EXERCISE REQUIREMENTS
Your answer should be the full listing, copied word for word.

+--

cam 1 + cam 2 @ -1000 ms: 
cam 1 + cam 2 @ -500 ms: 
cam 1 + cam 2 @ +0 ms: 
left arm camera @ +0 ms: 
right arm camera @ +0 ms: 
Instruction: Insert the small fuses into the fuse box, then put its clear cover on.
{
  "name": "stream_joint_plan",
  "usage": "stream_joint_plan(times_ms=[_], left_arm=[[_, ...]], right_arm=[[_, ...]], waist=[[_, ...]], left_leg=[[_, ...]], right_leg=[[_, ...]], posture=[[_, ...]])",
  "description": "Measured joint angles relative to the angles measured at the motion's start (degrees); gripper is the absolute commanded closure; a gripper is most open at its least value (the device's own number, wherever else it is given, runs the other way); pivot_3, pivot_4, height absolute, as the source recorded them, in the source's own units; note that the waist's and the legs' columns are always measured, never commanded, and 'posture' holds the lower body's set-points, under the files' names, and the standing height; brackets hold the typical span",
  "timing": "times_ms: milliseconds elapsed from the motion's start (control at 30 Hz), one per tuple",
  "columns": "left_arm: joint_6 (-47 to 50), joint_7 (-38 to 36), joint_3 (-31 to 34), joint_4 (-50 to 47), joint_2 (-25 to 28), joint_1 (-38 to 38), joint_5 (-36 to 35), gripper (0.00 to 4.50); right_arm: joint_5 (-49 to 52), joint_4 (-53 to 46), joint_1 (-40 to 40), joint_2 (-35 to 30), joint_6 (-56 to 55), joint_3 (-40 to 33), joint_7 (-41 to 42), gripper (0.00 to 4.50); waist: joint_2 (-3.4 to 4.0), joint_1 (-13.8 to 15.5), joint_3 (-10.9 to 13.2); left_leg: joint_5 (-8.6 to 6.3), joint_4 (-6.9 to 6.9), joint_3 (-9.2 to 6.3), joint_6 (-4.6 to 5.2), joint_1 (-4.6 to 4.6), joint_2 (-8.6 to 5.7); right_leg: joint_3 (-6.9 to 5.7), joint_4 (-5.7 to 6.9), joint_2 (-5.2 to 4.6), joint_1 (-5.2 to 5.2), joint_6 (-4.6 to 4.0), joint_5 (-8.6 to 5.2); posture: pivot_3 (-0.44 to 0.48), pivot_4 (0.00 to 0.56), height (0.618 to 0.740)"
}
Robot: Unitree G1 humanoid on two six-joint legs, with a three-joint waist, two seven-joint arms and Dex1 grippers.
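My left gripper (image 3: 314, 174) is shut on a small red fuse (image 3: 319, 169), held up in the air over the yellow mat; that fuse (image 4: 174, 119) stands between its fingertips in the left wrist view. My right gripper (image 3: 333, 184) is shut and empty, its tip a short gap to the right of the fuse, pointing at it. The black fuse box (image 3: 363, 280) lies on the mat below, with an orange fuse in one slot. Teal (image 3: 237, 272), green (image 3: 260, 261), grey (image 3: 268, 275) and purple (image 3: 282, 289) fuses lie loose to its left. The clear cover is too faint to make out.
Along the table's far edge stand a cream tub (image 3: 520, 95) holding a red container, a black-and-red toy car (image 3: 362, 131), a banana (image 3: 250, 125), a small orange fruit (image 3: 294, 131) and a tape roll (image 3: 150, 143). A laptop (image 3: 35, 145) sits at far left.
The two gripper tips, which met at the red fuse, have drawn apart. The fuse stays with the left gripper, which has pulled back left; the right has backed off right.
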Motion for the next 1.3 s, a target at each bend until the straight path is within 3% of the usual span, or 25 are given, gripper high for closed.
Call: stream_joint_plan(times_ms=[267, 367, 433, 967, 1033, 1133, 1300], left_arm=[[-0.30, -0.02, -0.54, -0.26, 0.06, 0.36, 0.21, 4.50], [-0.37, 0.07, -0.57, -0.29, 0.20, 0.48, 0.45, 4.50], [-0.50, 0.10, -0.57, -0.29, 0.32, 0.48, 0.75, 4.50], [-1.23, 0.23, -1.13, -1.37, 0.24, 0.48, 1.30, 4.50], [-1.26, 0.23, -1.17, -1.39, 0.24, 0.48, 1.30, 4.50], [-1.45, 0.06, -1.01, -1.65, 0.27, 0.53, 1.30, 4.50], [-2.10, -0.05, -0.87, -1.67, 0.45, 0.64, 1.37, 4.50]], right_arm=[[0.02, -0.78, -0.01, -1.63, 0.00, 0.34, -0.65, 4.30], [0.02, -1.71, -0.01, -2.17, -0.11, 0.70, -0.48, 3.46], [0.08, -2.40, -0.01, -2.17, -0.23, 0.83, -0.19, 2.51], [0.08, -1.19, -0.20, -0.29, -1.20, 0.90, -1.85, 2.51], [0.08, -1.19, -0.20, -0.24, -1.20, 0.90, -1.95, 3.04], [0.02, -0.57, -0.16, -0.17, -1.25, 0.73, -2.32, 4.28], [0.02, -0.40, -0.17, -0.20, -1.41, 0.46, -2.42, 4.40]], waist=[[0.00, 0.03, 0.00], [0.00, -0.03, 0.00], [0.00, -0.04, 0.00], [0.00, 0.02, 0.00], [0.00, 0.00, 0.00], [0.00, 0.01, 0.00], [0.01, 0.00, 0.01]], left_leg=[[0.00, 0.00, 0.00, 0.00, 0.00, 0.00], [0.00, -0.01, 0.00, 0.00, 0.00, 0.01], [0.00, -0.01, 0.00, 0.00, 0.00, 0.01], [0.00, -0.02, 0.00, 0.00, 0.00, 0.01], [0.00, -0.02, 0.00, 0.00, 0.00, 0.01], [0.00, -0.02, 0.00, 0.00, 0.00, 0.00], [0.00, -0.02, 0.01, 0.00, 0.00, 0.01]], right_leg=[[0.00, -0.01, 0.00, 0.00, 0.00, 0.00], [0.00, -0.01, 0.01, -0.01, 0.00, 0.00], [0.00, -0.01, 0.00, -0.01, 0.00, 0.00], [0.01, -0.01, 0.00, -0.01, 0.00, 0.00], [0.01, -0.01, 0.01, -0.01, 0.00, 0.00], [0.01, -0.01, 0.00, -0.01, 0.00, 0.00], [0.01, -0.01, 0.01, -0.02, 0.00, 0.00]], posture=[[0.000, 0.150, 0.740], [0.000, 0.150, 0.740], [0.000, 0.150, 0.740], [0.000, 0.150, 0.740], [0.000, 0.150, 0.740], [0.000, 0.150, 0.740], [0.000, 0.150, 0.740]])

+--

EXERCISE RESULT
cam 1 + cam 2 @ -1000 ms: 
cam 1 + cam 2 @ -500 ms: 
cam 1 + cam 2 @ +0 ms: 
left arm camera @ +0 ms: 
right arm camera @ +0 ms: 
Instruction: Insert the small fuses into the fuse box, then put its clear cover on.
{
  "name": "stream_joint_plan",
  "usage": "stream_joint_plan(times_ms=[_], left_arm=[[_, ...]], right_arm=[[_, ...]], waist=[[_, ...]], left_leg=[[_, ...]], right_leg=[[_, ...]], posture=[[_, ...]])",
  "description": "Measured joint angles relative to the angles measured at the motion's start (degrees); gripper is the absolute commanded closure; a gripper is most open at its least value (the device's own number, wherever else it is given, runs the other way); pivot_3, pivot_4, height absolute, as the source recorded them, in the source's own units; note that the waist's and the legs' columns are always measured, never commanded, and 'posture' holds the lower body's set-points, under the files' names, and the standing height; brackets hold the typical span",
  "timing": "times_ms: milliseconds elapsed from the motion's start (control at 30 Hz), one per tuple",
  "columns": "left_arm: joint_6 (-47 to 50), joint_7 (-38 to 36), joint_3 (-31 to 34), joint_4 (-50 to 47), joint_2 (-25 to 28), joint_1 (-38 to 38), joint_5 (-36 to 35), gripper (0.00 to 4.50); right_arm: joint_5 (-49 to 52), joint_4 (-53 to 46), joint_1 (-40 to 40), joint_2 (-35 to 30), joint_6 (-56 to 55), joint_3 (-40 to 33), joint_7 (-41 to 42), gripper (0.00 to 4.50); waist: joint_2 (-3.4 to 4.0), joint_1 (-13.8 to 15.5), joint_3 (-10.9 to 13.2); left_leg: joint_5 (-8.6 to 6.3), joint_4 (-6.9 to 6.9), joint_3 (-9.2 to 6.3), joint_6 (-4.6 to 5.2), joint_1 (-4.6 to 4.6), joint_2 (-8.6 to 5.7); right_leg: joint_3 (-6.9 to 5.7), joint_4 (-5.7 to 6.9), joint_2 (-5.2 to 4.6), joint_1 (-5.2 to 5.2), joint_6 (-4.6 to 4.0), joint_5 (-8.6 to 5.2); posture: pivot_3 (-0.44 to 0.48), pivot_4 (0.00 to 0.56), height (0.618 to 0.740)"
}
Robot: Unitree G1 humanoid on two six-joint legs, with a three-joint waist, two seven-joint arms and Dex1 grippers.
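My left gripper (image 3: 314, 174) is shut on a small red fuse (image 3: 319, 169), held up in the air over the yellow mat; that fuse (image 4: 174, 119) stands between its fingertips in the left wrist view. My right gripper (image 3: 333, 184) is shut and empty, its tip a short gap to the right of the fuse, pointing at it. The black fuse box (image 3: 363, 280) lies on the mat below, with an orange fuse in one slot. Teal (image 3: 237, 272), green (image 3: 260, 261), grey (image 3: 268, 275) and purple (image 3: 282, 289) fuses lie loose to its left. The clear cover is too faint to make out.
Along the table's far edge stand a cream tub (image 3: 520, 95) holding a red container, a black-and-red toy car (image 3: 362, 131), a banana (image 3: 250, 125), a small orange fruit (image 3: 294, 131) and a tape roll (image 3: 150, 143). A laptop (image 3: 35, 145) sits at far left.
The two gripper tips, which met at the red fuse, have drawn apart. The fuse stays with the left gripper, which has pulled back left; the right has backed off right.
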Motion for the next 1.3 s, a target at each bend until the straight path is within 3% of the usual span, or 25 are given, gripper high for closed.
Call: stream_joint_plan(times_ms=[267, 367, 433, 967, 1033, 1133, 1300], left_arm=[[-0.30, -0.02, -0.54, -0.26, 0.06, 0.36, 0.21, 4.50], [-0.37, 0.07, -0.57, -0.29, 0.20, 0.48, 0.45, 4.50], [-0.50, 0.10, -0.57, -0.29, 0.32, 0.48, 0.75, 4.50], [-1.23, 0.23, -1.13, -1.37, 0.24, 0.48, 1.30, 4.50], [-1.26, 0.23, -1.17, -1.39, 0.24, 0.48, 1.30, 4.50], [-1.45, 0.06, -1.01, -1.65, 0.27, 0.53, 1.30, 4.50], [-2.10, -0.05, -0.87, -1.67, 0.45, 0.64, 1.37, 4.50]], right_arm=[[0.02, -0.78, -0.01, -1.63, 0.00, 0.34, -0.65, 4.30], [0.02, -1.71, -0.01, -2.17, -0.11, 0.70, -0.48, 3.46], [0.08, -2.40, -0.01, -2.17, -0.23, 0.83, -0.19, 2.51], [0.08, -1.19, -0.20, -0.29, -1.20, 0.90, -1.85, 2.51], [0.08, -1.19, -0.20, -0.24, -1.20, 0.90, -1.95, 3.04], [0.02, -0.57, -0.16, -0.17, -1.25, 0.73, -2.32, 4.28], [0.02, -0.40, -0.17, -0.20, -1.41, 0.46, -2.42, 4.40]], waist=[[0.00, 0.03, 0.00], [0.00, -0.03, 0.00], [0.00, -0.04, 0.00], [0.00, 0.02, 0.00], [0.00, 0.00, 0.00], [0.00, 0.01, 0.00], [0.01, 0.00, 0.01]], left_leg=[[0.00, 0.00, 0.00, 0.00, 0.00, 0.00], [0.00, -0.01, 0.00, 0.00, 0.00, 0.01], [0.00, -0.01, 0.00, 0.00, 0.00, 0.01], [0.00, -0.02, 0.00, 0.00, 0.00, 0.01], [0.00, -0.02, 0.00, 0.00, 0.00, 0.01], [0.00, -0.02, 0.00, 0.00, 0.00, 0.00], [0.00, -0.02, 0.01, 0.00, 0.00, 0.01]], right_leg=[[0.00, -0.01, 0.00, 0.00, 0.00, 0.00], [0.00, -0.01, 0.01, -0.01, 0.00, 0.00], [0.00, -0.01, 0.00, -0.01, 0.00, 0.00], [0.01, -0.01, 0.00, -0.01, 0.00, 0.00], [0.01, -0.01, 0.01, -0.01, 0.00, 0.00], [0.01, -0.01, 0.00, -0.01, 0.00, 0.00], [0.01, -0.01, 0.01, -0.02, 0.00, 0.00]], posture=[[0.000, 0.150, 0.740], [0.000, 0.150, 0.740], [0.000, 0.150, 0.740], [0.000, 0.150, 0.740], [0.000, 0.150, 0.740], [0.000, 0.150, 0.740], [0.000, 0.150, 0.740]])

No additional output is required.